This is a wonderful outing from Elly Griffiths. I enjoyed the last one, The Woman in Blue, very much, but my daughter pointed out after she read it that it was “transitional.” I asked her exactly what did that mean, and she explained the characters were all in transition, neither here nor there for that particular installment. Thinking about it, I agreed with her completely, and this one – where the characters seem to have found landing spots for the moment – feels like a stronger book.
In it, Ruth and Nelson have gone to their romantic corners – Nelson is back with his wife and Ruth is alone. Cathbad is settled (and regrettably, not much in evidence), Tim is gone, Cassandra and Clough are happy parents, and Nelson has a new boss. He thinks to himself “Yes, not content with giving him a tangled love life and a stressful working life, God has now delivered the greatest blow of all. Nelson has a woman boss.”
Nelson is no sexist, far from it, but Jo, his boss, is portrayed by Griffiths as a kind of eager combo hipster/new age hippie who tries to meet each employee on their own terms and fails miserably. Not since the great Ngaio Marsh has a writer been so deft at swiftly explicating a character to such great comic effect, though it’s more of a gentle drubbing than a sharply cruel one. This is the kind of thing, among others, that sets Griffiths’ novels apart – the sharp clear humor of her writing and world view shines through on every page.
Ruth, meanwhile, has been asked to consult on an underground site for a possible future restaurant where bones have been found. Archeologist Ruth is to determine whether they are old or new, which, if they were new, would halt any possible construction. These novels, set in Norwich in the UK, always include a swath of history as well as the local landscape.

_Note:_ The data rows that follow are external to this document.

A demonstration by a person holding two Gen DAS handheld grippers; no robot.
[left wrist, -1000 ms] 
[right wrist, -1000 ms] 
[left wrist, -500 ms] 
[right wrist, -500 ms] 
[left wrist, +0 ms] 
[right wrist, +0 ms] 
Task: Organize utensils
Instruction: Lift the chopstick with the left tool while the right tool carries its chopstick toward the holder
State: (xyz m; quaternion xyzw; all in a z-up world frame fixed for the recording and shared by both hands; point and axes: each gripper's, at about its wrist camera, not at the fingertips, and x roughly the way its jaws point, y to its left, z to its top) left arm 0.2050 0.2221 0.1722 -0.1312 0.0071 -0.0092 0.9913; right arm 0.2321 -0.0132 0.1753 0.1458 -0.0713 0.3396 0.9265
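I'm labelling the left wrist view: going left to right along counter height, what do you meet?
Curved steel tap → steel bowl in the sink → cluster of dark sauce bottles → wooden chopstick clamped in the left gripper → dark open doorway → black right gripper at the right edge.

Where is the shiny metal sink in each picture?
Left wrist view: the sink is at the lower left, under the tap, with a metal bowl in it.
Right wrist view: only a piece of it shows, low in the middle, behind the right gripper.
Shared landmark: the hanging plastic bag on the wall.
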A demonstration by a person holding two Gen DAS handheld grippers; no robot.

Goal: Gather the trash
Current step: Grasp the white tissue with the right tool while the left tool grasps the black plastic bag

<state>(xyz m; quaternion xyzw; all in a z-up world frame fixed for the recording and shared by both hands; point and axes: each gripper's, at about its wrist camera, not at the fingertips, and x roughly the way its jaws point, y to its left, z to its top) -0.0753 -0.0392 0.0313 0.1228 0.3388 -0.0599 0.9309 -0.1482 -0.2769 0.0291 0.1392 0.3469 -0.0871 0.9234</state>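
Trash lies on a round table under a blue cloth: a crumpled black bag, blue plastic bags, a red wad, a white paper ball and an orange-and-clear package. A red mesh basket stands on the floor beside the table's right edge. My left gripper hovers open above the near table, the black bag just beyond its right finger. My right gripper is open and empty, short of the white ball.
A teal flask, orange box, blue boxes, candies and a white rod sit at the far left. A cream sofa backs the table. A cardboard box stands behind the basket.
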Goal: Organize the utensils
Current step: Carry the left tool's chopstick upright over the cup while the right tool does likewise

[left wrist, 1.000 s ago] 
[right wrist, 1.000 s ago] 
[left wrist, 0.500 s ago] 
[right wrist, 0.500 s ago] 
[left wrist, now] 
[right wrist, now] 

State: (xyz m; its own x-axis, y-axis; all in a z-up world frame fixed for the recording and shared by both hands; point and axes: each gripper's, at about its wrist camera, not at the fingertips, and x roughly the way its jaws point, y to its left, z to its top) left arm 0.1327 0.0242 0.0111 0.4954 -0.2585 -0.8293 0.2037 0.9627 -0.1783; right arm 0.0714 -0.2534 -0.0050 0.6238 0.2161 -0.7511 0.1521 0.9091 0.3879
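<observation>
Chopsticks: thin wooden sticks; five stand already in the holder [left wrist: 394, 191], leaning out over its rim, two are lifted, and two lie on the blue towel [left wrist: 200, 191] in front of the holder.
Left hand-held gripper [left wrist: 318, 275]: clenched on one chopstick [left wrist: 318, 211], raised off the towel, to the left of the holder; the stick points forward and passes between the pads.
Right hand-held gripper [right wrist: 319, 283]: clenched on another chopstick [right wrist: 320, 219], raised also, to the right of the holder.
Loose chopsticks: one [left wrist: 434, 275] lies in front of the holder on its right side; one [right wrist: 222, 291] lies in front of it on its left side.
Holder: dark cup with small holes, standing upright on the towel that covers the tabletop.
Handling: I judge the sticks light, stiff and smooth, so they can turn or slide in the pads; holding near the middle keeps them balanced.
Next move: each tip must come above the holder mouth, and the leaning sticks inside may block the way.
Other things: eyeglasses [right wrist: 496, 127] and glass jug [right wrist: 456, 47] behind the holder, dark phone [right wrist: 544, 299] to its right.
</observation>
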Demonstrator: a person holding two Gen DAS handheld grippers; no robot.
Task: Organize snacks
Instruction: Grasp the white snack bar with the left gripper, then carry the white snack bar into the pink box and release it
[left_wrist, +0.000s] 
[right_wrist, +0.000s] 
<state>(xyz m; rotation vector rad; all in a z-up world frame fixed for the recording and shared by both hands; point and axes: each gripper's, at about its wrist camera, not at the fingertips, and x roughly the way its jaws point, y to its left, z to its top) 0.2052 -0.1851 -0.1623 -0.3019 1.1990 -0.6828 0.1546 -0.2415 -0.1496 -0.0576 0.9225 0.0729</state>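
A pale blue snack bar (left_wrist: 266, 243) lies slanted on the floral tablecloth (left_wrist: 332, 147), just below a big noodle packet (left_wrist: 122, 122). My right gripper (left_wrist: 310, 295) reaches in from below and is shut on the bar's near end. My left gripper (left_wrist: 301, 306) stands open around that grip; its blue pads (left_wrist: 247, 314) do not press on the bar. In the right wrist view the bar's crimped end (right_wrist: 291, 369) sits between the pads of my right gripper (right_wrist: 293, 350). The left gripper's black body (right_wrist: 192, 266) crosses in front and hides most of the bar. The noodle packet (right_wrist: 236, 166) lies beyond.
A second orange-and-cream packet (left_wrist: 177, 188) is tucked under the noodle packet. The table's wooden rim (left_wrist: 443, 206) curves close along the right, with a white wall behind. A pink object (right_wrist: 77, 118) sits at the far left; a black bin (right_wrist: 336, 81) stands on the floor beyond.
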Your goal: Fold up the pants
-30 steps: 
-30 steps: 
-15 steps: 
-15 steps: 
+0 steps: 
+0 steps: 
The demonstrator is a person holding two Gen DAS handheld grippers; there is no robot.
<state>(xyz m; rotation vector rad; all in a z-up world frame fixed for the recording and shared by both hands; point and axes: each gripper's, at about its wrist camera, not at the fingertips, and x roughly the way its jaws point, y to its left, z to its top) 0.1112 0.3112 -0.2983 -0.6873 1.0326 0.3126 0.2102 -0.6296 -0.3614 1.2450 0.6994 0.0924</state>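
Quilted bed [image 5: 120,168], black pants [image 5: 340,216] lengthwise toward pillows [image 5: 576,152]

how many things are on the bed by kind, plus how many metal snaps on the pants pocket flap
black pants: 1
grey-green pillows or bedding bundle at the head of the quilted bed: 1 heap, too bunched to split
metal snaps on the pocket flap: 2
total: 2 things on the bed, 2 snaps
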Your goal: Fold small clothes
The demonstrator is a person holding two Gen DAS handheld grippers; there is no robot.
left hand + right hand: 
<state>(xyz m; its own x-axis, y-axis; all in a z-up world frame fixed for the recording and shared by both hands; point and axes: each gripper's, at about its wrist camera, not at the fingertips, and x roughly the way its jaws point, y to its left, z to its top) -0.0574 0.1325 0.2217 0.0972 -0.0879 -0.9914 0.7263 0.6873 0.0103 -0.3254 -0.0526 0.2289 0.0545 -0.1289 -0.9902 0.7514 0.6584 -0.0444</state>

In this novel, with constant references to “going underground” and underground societies – there’s even a character named Bilbo – the local landscape, it becomes clear, is composed of chalk, and there are countless underground tunnels connecting much of the city.
Like another author I very much admire, Deborah Crombie, the whole situation created by Griffiths is so enjoyable that when crime eventually intrudes it’s almost jarring, but intrude it does, as homeless men are found stabbed, a homeless woman disappears, but it’s not until a housewife and mother of four goes missing that the investigation really heats up.
Griffiths is enough of a traditional mystery writer that she includes a red herring or two, but she’s newfangled enough that her characters are so indelible they seem absolutely real. Ruth Galloway is certainly one of the greater creations in mystery fiction in the last decade or so. Her human foibles coupled with her strength and intelligence, not to mention her status as a single mother, make her seem so “real” it would not be at all surprising to meet her in the flesh. What an achievement!
And so is this book, which ends with a breathtaking chase and capture that’s made more memorable by a few reveals about the characters as well as some tying up of personal loose ends for some of them. This is absolutely one of the best mystery series being written at the moment.